院長コラム
大腸がんと歯周病(口腔内常在菌 フゾバクテリウム・ヌクレアタムについて)
フゾバクテリウム・ヌクレアタムは、歯周病の原因となるデンタルプラークの形成において、重要な働きをする口腔細菌として知られています。
フゾバクテリウム・ヌクレアタムはグラム陰性、嫌気性細菌であり、菌体表面に様々な接着因子を持ち、口腔内のあらゆる部位から検出されます。
フゾバクテリウム・ヌクレアタムは、歯周病の病態に深く関わる歯周ポケット内の歯肉縁下プラークの形成に重要な働きをしているにも関わらず、歯周病の他の悪玉菌に比べると日の目をみない存在でした。
そんなフゾバクテリウム・ヌクレアタムの病原性を証明した衝撃の報告が、大腸がんとの関連です。
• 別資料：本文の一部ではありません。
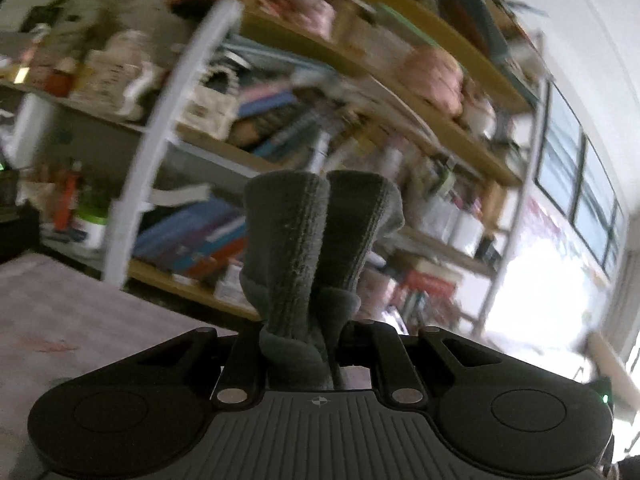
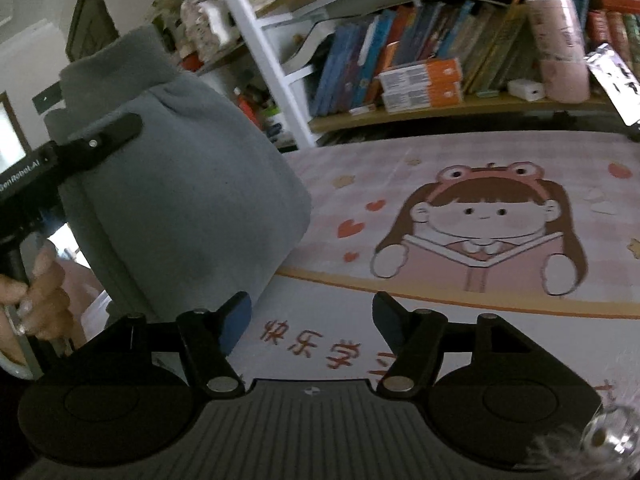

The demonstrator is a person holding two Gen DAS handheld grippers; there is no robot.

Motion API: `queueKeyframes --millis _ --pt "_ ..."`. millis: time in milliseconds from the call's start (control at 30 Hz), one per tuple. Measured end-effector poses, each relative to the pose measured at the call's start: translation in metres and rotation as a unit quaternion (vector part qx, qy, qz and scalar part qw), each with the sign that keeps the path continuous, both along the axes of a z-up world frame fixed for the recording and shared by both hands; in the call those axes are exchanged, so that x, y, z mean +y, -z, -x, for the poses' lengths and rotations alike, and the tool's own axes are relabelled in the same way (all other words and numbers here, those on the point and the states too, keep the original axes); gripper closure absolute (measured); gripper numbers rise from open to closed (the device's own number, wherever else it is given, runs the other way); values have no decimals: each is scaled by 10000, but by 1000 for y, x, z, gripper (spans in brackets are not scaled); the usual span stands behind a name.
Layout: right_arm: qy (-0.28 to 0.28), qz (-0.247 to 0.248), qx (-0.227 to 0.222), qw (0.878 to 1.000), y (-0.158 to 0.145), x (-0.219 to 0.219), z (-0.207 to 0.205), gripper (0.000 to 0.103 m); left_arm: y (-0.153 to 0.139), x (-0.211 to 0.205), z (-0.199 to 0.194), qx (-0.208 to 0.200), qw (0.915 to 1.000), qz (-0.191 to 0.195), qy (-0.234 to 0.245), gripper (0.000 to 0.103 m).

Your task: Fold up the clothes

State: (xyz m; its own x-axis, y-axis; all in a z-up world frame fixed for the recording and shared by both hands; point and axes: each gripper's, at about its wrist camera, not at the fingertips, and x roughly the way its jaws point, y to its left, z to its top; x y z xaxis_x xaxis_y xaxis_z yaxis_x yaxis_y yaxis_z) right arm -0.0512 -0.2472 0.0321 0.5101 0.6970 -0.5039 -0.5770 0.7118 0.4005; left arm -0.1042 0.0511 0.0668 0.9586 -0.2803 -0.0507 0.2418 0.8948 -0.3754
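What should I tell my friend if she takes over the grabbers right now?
Left gripper: shut on the grey cloth, holding it up off the mat.
Right gripper: open, nothing between its fingers, pointing down at the cartoon mat beside the hanging cloth.
Done: cloth is picked up by one bunched part.
Left: it hangs gathered, no neat fold showing. Probably catch a free edge with the right gripper, spread it on the mat, then fold.
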Motion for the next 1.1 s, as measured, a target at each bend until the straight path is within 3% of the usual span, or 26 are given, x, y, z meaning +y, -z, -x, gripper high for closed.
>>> queueKeyframes --millis 100,200,233,267,300,367,400,467,533,667,767,867,900,933,967,1033,1100 --pt "-110 82 -12 9999 0 11 1 37 7 26 20 162 9987 189 -434 89" --pt "-182 138 26 9997 2 20 0 36 27 48 34 631 9942 360 -798 84" --pt "-209 145 43 9997 4 23 -1 36 37 54 36 914 9911 362 -898 76" --pt "-237 151 60 9996 5 27 -1 36 48 60 38 1238 9868 379 -977 60" --pt "-269 157 80 9995 6 31 -2 36 58 66 39 1464 9833 401 -999 51" --pt "-358 177 114 9991 8 39 -2 36 74 76 45 1645 9806 426 -974 42" --pt "-403 192 125 9989 9 44 -1 36 78 79 49 1639 9810 399 -959 42" --pt "-511 195 134 9984 9 53 0 36 72 82 55 1571 9824 260 -974 24" --pt "-563 182 134 9982 9 58 1 36 65 84 59 1470 9836 145 -1037 16" --pt "-571 126 185 9981 11 64 1 35 61 102 65 1345 9838 403 -1115 16" --pt "-553 130 290 9980 17 66 -2 35 72 118 63 1518 9768 985 -1141 17" --pt "-529 100 387 9978 22 68 -4 35 85 132 58 1568 9695 1672 -867 21" --pt "-525 85 415 9977 23 68 -4 35 90 136 56 1545 9663 1920 -746 26" --pt "-521 72 438 9977 24 69 -5 35 93 138 56 1465 9644 2097 -665 55" --pt "-518 65 446 9976 24 69 -5 35 93 138 57 1330 9643 2205 -625 76" --pt "-516 38 442 9977 24 70 -5 35 83 128 70 714 9759 1909 -781 81" --pt "-524 -3 417 9978 23 70 -5 35 67 109 79 306 9895 1017 -981 81"
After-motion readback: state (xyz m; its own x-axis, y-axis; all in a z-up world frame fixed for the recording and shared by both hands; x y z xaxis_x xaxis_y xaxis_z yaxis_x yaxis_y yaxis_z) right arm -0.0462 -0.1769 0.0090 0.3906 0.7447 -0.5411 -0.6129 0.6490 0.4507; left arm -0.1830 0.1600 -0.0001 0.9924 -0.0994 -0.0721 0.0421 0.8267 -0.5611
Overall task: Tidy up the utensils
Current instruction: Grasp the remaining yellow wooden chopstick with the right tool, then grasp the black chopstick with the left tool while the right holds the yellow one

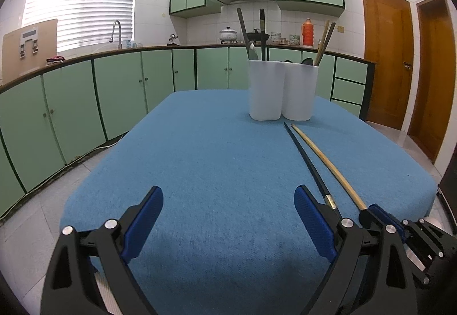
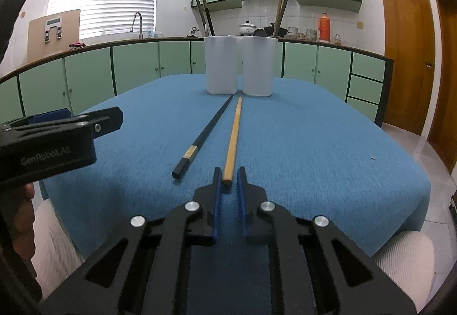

歯周病、予防のために制御すべき細菌としてより、癌の発生や進展に関係する細菌として研究がすすみ、私が知る限りで、口腔癌、食道癌、尿路上皮癌、大腸癌と様々ながんとの関連が報告されています。
歯周病を予防すること=発がんを予防することです。
歯磨きが予防医学の観点からとても重要であるとまだ周知されていないと思います。
引き続きこのコラムでは、消化器がん(食道がん、胃がん、大腸がん)との関連を中心に最新の知見を報告していきたいと思います。